Eine native Molekularmasse der B13-Thiolase von 162 ± 13 kDa wurde bestimmt. Durch SDS-PAGE wurde eine Größe von 42 kDa für die Enzymuntereinheit der B13-Thiolase ermittelt. Entsprechend der gefundenen Daten ist die B13-Thiolase ein homotetrameres Enzym des Typs A4 mit einer Molekularmasse von 168 kDa. Die N-terminale Aminosäuresequenz der Enzymuntereinheit der B13-Thiolase wurde bestimmt:

Untereinheit: SREVYI?DAVRTPIGRFG (? = unbestimmte Aminosäure).

Ein Sequenzvergleich zu Thiolasen anderer Organismen zeigt einen hohen Grad an Übereinstimmung.

Die KM - und Vmax -Werte der B13-Thiolase betragen 0,15 mM bzw.1,5 U/mgProtein für 3-OxoadipylCoA und 0,01 mM bzw. 0,9 U/mgProtein für CoA. Die katalytische Konstante beträgt 470 min-1.

English

The degradation of 3-oxoadipate in Pseudomonas sp. strain B13, a chloroaromatics-degrading organism, was investigated and was shown to proceed through 3-oxoadipyl-CoA to give acetyl-CoA and succinyl-CoA.

The 3-oxoadipate:succinyl-CoA transferase of strain B13 was purified and estimation of the native Mr value gave 115 ± 5 kDa. Polyacrylamide gel electrophoresis under denaturing conditions resulted in two distinct bands of equal intensity. The subunit A and B values were 32.9 and 27.0 kDa. Therefore it was assumed that the enzyme is a heterotetramer of the type A2B2 with a Mr value of 119.8 kDa. The N-terminal amino acid sequences of both transferase subunits were obtained:

subunit A: AELLTLREAVERFVNDGTVALEGFTHLIPT; subunit B: SAYSTNEMMTVAAARRLKNGAVVFV.

KM and Vmax values were 0.4 mM and 10.3 U/mg protein for 3-oxoadipate, respectively, while 0.2 mM and 24.2 U/mg protein were the data for succinyl-CoA. The catalytical constant was 1430 min-1. The transferase of strain B13 failed to convert 2-chloro- and 2-methyl-3-oxoadipate. Some minor activity was observed with 4-methyl-3-oxoadipate. Even 2-oxoadipate and 3-oxoglutarate were shown to function as poor substrates of the transferase.

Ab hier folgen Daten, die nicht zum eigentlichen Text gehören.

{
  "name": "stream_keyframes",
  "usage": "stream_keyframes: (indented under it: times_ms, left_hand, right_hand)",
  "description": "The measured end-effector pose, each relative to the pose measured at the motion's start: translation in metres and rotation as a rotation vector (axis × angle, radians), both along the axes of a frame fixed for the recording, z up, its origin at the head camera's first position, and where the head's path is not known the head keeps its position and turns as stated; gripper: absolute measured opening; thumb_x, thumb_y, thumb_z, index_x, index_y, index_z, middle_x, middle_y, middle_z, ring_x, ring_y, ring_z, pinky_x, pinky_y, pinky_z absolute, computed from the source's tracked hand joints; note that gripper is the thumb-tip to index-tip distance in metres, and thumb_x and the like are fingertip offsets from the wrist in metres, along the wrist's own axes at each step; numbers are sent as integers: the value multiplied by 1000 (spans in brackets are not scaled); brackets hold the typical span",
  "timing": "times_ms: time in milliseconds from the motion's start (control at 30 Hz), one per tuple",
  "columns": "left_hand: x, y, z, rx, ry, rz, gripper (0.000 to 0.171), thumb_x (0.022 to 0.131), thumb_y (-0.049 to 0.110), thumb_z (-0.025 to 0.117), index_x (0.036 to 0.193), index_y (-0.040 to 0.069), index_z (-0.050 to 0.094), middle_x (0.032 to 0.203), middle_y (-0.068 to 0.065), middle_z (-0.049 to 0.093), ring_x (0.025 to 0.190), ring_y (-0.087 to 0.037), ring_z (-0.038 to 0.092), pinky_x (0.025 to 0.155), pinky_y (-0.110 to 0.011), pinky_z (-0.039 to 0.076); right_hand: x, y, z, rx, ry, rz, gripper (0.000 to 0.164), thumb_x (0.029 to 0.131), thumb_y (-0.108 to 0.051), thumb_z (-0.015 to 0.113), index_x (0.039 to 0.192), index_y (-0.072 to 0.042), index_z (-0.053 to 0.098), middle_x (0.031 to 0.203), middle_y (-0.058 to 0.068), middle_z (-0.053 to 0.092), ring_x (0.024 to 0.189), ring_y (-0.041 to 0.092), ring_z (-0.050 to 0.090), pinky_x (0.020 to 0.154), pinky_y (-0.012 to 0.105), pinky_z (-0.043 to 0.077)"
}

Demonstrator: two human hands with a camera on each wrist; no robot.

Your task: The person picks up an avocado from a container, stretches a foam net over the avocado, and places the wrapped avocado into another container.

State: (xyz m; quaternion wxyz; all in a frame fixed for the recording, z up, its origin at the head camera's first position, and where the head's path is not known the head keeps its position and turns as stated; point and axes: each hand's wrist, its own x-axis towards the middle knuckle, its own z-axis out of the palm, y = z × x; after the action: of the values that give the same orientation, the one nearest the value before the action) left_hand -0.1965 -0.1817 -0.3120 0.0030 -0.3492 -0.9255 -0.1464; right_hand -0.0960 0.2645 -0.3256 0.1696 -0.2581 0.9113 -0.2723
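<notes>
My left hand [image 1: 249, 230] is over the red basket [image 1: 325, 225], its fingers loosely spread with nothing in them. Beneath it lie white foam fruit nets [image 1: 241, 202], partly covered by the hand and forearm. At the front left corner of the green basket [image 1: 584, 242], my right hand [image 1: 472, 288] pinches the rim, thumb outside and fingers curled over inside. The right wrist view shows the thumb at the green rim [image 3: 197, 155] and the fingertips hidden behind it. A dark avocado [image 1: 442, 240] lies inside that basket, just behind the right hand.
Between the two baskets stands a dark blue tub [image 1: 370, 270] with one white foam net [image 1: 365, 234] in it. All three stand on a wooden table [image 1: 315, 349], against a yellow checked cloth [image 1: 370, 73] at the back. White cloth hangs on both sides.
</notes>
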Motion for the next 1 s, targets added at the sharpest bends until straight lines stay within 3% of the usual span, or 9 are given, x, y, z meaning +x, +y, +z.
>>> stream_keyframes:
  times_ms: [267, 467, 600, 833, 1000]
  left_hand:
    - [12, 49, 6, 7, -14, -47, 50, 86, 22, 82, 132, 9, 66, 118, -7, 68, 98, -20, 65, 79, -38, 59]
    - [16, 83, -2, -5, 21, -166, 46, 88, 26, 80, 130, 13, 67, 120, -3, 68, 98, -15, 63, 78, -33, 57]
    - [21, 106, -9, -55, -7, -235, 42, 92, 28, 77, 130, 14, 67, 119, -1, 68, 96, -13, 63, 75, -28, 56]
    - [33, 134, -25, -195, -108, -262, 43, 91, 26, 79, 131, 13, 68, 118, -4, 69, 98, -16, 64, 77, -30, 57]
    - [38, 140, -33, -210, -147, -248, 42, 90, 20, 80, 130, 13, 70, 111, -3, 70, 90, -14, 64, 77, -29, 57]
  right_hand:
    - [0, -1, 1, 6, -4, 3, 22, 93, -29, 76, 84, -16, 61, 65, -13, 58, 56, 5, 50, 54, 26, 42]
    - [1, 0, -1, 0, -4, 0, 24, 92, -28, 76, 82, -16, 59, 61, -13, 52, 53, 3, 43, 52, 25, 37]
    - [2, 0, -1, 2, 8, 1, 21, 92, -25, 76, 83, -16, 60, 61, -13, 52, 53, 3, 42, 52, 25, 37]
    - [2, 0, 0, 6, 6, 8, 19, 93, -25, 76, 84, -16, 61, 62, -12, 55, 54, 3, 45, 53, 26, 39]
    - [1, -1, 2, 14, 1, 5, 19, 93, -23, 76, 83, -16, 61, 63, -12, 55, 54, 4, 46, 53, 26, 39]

The 3-oxoadipyl-CoA thiolase was purified and estimation of the native Mr value gave 162 ± 13 kDa. The molecular mass of the subunit of the denatured protein, as determined by SDS-polyacrylamide gel electrophoresis, was found to be 42 kDa. On the basis of these results, 3-oxoadipyl-CoA thiolase should be a tetramer of the type A4. The N-terminal amino acid sequence of 3-oxoadipyl-CoA thiolase was determined to be SREVYI?DAVRTPIGRFG (? = unknown). KM and Vmax values were 0.15 mM and 1.5 U/mg protein for 3-oxoadipyl-CoA, respectively, while 0.01 mM and 0.9 U/mg protein were determined for CoA. The catalytical constant was 470 min-1.